Intention-to-Treat Analysis but for Treatment Intention:How should Consumer Product Randomized Controlled Trials be Analyzed?
Pages 90-98
Rolf Weitkunat, Gizelle Baker and Frank Lüdicke
DOI:
http://dx.doi.org/10.6000/1929-6029.2016.05.02.3
Published: 02 June 2016


Abstract: Background: Experimental study design, randomization, blinding, control, and the analysis of such data according to the intention-to-treat (ITT) principle are de-facto “gold standards” in pharmacotherapy research. While external treatment allocation under conditions of medical practice is conceptually reflected by in-study randomization in randomized controlled trials (RCTs) of therapeutic drugs, actual product use is based on self-selection in a consumer product setting.

Discussion: With in-market product allocation being consumer-internal, there is no standard against which protocol adherence can be attuned, and the question arises, as to whether compliance-based analysis concepts reflect the real-world effects of consumer products.

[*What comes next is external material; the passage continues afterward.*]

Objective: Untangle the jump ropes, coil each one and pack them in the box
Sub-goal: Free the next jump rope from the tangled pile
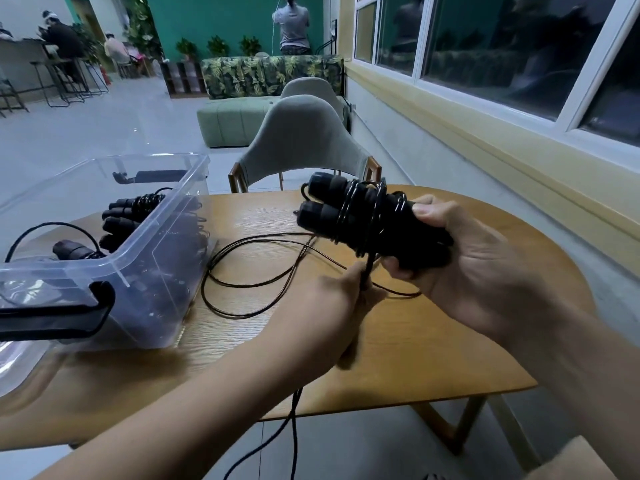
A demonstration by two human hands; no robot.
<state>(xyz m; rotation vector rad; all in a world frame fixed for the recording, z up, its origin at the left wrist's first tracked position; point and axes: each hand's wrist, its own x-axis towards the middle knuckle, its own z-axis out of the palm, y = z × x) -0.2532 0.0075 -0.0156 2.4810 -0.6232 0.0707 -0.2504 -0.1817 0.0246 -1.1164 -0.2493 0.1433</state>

Summary: The lack of correspondence between RCTs and consumer market conditions becomes evident by the fact that even if, theoretically, all data would be available from all members of the real-world target population, it would be impossible to calculate either an ITT or a per-protocol effect. This renders the calculation of such estimates meaningless in consumer product research contexts.

Keywords: Randomization, self-selection, intention-to-treat, actual use, consumer products.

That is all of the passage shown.